DEPRICATED: please see for updated workflow.
- Split files alphabetically 5 ways: 0-Dm, Dn-Dz, E-K, L-Nd, Ne-Z.
- Combine each of five files with corresponding file from previous load.
- Add additional columns (same as serials).
- Save files as UTF-8 CSV.
- Load each file into OpenRefine.
a. Uncheck "Parse cell text into...", "Store blank rows"
b. Set character encoding to UTF-8 - Remove OSTI and ebrary titles by faceting on URL column.
- Create new column by combining values from Title, Resource, and URL columns. Name new column "Combined".
- Run duplicate facet on Combined.
For Add/Change:
- Remove "true" from duplicate facet. (delete all matching rows)
- Facet by Sheet Date. Delete "Earlier"
- Remove Row Number, Sheet Date, and Combined.

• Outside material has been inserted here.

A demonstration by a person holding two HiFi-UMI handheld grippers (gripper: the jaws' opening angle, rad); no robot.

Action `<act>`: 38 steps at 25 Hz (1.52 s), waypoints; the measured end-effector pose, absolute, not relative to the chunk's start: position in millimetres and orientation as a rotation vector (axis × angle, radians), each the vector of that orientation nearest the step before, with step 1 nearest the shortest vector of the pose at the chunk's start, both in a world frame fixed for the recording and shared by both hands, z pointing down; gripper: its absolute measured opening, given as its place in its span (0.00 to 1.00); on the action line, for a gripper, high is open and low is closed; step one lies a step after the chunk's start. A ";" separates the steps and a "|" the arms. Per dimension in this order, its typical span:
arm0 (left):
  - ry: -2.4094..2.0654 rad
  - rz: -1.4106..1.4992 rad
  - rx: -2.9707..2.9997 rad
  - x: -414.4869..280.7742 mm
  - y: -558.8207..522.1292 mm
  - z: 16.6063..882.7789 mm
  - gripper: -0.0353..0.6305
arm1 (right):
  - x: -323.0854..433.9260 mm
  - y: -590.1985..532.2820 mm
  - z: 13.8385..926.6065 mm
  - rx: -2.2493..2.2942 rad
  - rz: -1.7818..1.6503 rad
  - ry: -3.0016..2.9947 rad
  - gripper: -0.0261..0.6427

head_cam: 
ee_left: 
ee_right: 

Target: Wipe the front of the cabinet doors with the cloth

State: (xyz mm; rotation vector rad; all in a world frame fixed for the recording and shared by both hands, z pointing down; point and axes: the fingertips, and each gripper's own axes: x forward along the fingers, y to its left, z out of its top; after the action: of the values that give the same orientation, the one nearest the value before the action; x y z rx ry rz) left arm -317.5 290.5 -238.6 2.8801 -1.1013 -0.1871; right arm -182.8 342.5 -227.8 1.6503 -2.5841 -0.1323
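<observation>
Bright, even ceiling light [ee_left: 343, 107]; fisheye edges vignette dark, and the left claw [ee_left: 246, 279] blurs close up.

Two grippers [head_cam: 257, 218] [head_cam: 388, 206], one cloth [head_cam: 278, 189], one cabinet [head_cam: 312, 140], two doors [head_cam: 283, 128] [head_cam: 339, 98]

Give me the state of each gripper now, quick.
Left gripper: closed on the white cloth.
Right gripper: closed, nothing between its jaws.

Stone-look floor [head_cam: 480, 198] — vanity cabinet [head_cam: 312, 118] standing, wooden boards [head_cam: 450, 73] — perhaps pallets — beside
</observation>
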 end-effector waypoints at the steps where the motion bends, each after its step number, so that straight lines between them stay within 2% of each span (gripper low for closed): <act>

- Export spreadsheet as CSV.
For Delete:
- Remove "true" from duplicate facet. (delete all matching rows)
- Facet by Sheet Date. Delete "Later"
- Remove Row Number, Sheet Date, and Combined.
- Export spreadsheet as CSV.
After running all five spreadsheets through OpenRefine, combine results into a single spreadsheet for all Add/Change and all Delete.